Unit Testing with Databricks

Part 1 – PySpark Unit Testing using Databricks Connect

On my most recent project, I’ve been working with Databricks for the first time.

At first I found using Databricks to write production code somewhat jarring – using the notebooks in the web portal isn’t the most developer-friendly and I found it akin to using Jupyter notebooks for writing production code.

However, game-changer: enter Databricks Connect, a way of remotely executing code on your Databricks Cluster. I was back at home, developing in the comfort of my IDE and running PySpark commands in the cloud. I now really enjoy using Databricks and would happily recommend it to anyone that needs to do distributed data engineering on big data.

One of the things you’ll certainly need to do if you’re looking to write production code yourself in Databricks is unit tests.

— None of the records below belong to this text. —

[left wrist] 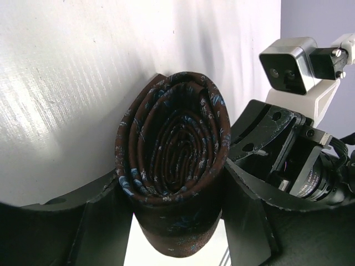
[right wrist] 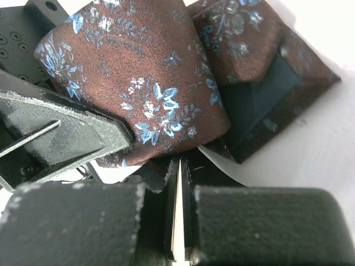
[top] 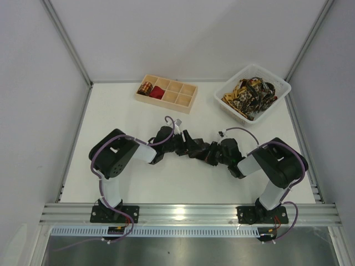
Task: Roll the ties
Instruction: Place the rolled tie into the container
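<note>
A dark brown tie with blue flowers is rolled into a coil (left wrist: pixel 175 144) that stands on edge on the white table between my left gripper's (left wrist: pixel 172 185) fingers, which touch it on both sides. In the right wrist view the same coil (right wrist: pixel 138 83) lies just ahead of my right gripper (right wrist: pixel 178 166), whose fingers are shut with nothing between them. The tie's pointed tail (right wrist: pixel 266 83) lies folded beside the coil. From above, the left gripper (top: pixel 191 147) and right gripper (top: pixel 209 153) meet at mid-table and hide the tie.
A pale wooden tray (top: pixel 186 100) at the back holds a gold-and-black coil (top: pixel 146 87) and a red coil (top: pixel 158 92). A white basket (top: pixel 283 88) at the back right holds loose gold-and-black ties (top: pixel 249 91). The left gripper's finger (right wrist: pixel 55 138) crosses the right wrist view.
</note>
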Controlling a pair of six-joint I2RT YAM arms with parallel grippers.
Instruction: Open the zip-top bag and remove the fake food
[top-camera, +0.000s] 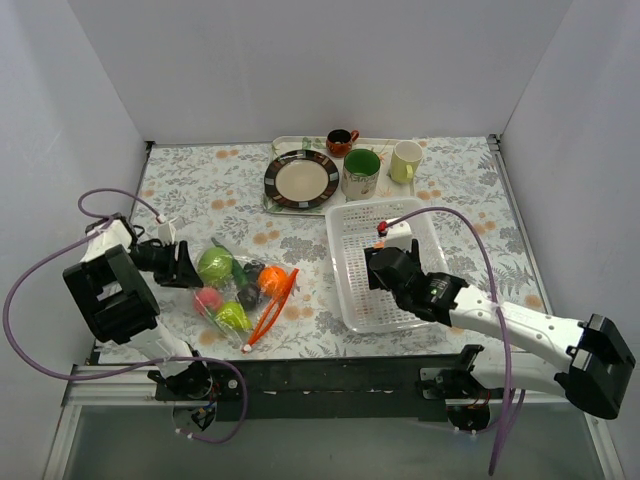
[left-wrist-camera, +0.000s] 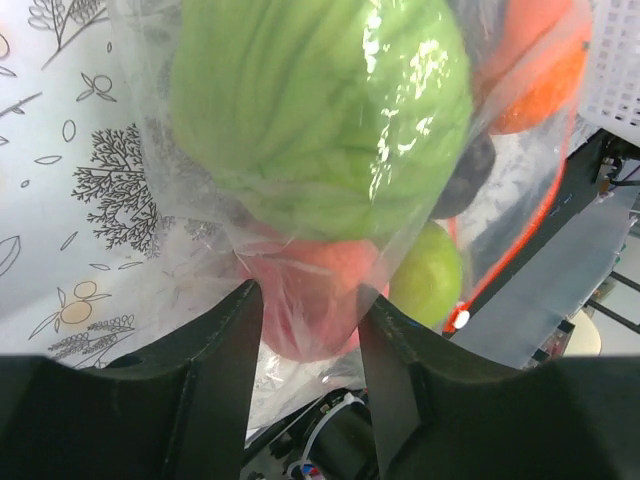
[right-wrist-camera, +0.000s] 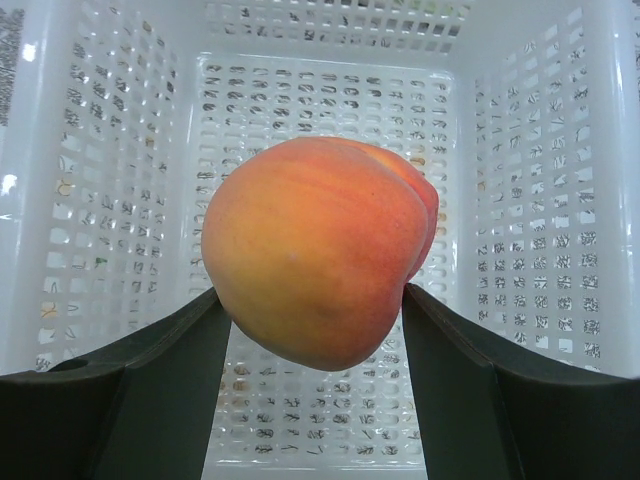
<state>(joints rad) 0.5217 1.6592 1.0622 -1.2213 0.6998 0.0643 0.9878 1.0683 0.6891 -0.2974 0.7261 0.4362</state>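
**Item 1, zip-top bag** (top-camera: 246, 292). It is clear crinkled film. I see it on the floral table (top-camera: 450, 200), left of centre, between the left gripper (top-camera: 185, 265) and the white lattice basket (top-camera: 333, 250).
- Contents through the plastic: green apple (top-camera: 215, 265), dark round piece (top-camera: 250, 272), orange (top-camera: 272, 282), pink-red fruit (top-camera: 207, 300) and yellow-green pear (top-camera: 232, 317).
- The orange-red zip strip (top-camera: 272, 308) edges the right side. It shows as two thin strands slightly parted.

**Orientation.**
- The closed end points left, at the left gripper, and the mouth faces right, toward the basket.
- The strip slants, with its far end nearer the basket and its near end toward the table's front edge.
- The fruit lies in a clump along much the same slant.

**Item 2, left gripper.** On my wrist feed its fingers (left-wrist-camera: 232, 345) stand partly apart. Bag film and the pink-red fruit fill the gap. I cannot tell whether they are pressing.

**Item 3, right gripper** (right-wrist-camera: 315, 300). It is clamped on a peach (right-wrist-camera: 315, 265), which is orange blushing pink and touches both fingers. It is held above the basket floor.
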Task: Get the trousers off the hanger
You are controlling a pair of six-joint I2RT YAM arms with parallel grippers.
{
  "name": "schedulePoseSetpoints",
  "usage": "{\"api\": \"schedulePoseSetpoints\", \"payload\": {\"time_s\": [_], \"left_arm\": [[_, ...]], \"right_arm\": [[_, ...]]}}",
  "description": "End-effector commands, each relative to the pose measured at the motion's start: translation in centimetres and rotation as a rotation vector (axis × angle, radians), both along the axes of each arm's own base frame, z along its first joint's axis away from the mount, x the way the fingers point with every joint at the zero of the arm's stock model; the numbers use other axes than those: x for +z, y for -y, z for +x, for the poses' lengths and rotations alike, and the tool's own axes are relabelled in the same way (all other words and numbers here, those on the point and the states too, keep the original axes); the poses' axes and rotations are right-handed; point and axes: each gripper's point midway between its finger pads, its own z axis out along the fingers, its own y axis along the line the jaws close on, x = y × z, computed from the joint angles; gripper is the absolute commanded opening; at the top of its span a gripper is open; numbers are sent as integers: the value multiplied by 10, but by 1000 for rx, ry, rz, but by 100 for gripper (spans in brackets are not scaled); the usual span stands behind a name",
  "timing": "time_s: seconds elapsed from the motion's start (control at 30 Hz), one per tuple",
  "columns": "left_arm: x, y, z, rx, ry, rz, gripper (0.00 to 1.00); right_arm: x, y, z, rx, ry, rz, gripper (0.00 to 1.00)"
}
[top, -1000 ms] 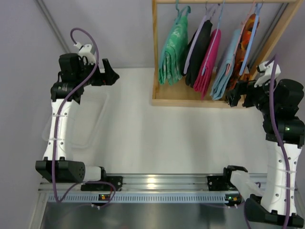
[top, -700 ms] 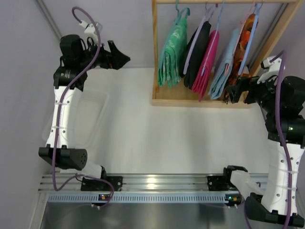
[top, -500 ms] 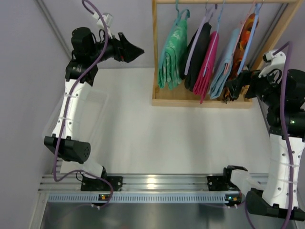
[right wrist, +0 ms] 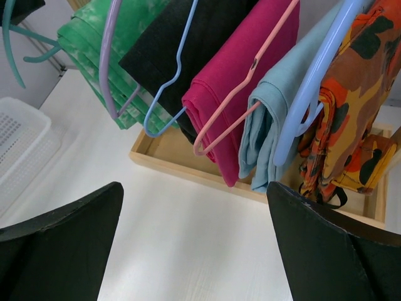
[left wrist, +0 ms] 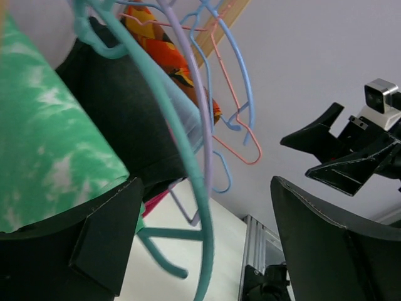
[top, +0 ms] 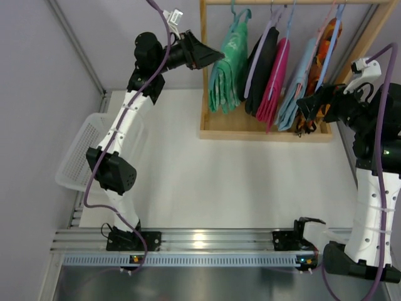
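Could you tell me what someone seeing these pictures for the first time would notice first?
First, the row of bright trousers on hangers in the wooden rack at the far side of the table. Next, the left gripper, open, high beside the mint-green pair at the rack's left end, and the right gripper, open, by the orange patterned pair at its right end.

No text, label, brand, number or sign could be read in any view. The prints on the mint-green trousers (right wrist: 94, 37) and the orange trousers (right wrist: 351, 94) were patterns only, with no letters in them.
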Motion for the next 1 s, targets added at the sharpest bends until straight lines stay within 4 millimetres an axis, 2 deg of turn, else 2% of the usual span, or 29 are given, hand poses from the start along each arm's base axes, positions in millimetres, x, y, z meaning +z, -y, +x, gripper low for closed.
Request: {"api": "schedulePoseSetpoints", "payload": {"time_s": [0.0,0.1,0.13,0.27,0.53,0.6,0.7,0.77,0.8,0.9,0.97], "left_arm": [[43,18,-27,-67,120,-79,88],[34,34,-24,-83,116,-75,84],[34,39,-25,-82,125,-81,78],[31,54,-21,-103,116,-94,67],[44,59,-16,-104,114,-153,37],[50,58,-18,-109,129,-175,31],[64,55,-20,-91,183,-212,29],[70,53,-19,-75,199,-226,23],[80,51,-23,-74,226,-240,20],[89,48,-25,-71,255,-260,2],[100,44,-32,-61,293,-278,0]], "right_arm": [[33,0,-2,5,105,1,100],[33,-1,-3,8,105,1,100],[34,-1,-3,8,107,1,99],[31,1,-3,3,103,-6,99],[31,-1,-4,9,104,6,99],[31,-4,-3,24,100,18,99],[29,-10,-1,52,96,48,99],[31,-12,0,65,100,66,99],[31,-13,1,69,100,71,100],[33,-16,5,90,96,93,99],[35,-19,8,108,94,111,99]]}}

This blog post, and the next part, aim to help you do this with a super simple example of unit testing functionality in PySpark.

To follow along with this blog post you’ll need

Python 3.7
A Databricks Workspace in Microsoft Azure with a cluster running Databricks Runtime 7.3 LTS

Quick disclaimer: At the time of writing, I am currently a Microsoft Employee

Setting up your local environment

Start by cloning the repository that goes along with this blog post here.

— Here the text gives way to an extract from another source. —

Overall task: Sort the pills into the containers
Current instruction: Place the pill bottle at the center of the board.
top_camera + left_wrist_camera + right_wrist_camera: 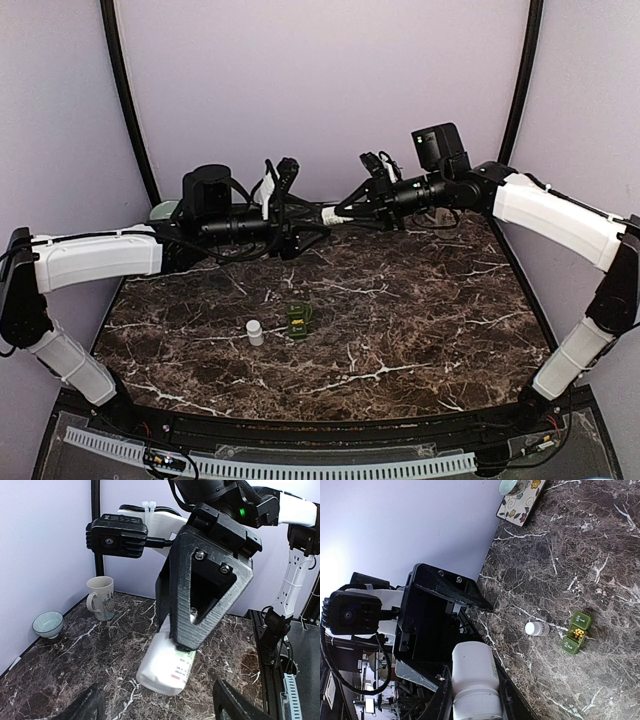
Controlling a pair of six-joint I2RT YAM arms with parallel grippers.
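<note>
My right gripper (475, 702) is shut on a large white pill bottle (474, 667), held up in the air at the back of the table. In the left wrist view the same bottle (165, 670) hangs tilted under the right gripper's finger (210, 590). My left gripper (160, 711) is open just short of the bottle's base, touching nothing. The dark green containers (298, 318) sit mid-table, with yellow pills (578, 632) in the middle compartment. A small white bottle (255, 332) stands left of them.
A mug (101, 597) and a pale green bowl (48, 623) stand near the back wall. A floral tile (520, 500) lies at the table's far edge. Both arms (240, 228) meet over the rear of the marble table (420, 320).
</note>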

Now create a new virtual environment and run:

pip install -r requirements.txt

This will install some testing requirements, Databricks Connect, and a python package defined in our git repository.

Then you’ll have to set up your Databricks Connect. You can do this by running databricks-connect configure and following the instructions given in the Databricks Connect documentation.

You can test your Databricks Connect is working correctly by running:

databricks-connect test

Function to test

We’re going to test a function that takes in some data as a Spark DataFrame and returns some transformed data as a Spark DataFrame.

Let’s say we start with some data that looks like this, where we have 3 pumps that are pumping liquid:

pump_id	start_time	end_time	litres_pumped
1	2021-02-01 01:05:32	2021-02-01 01:09:13	24
2	2021-02-01 01:09:14	2021-02-01 01:14:17	41
1	2021-02-01 01:14:18	2021-02-01 01:15:58	11
2	2021-02-01 01:15:59	2021-02-01 01:18:26	13
1	2021-02-01 01:18:27	2021-02-01 01:26:26	45
3	2021-02-01 01:26:27	2021-02-01 01:38:57	15

And we want to know the average litres pumped per second for each of these pumps. (British English spelling of “litres” 😉).

So we want an output that reads something like this:

pump_id	total_duration_seconds	total_litres_pumped	avg_litres_per_second
1	800	80	0.12
2	450	54	0.2
3	750	15	0.02

We can create a function as follows to do this:

from pyspark.sql.functions import col, sum as col_sum


def aggregate_pump_data(pump_data_df):
    aggregated_df = pump_data_df.withColumn(
        "duration_seconds",
        (
            col("end_time").cast('timestamp').cast('long')
            - col("start_time").cast('timestamp').cast('long')
        )
    ).groupBy("pump_id").agg(
        col_sum("duration_seconds").alias("total_duration_seconds"),
        col_sum('litres_pumped').alias("total_litres_pumped")
    ).withColumn(
        "avg_litres_per_second",
        col("total_litres_pumped") / col("total_duration_seconds")
    )
    return aggregated_df

This function can be found in our repository in databricks_pkg/databricks_pkg/pump_utils.py.

Unit testing our function

The unit test for our function can be found in the repository in databricks_pkg/test/test_pump_utils.py.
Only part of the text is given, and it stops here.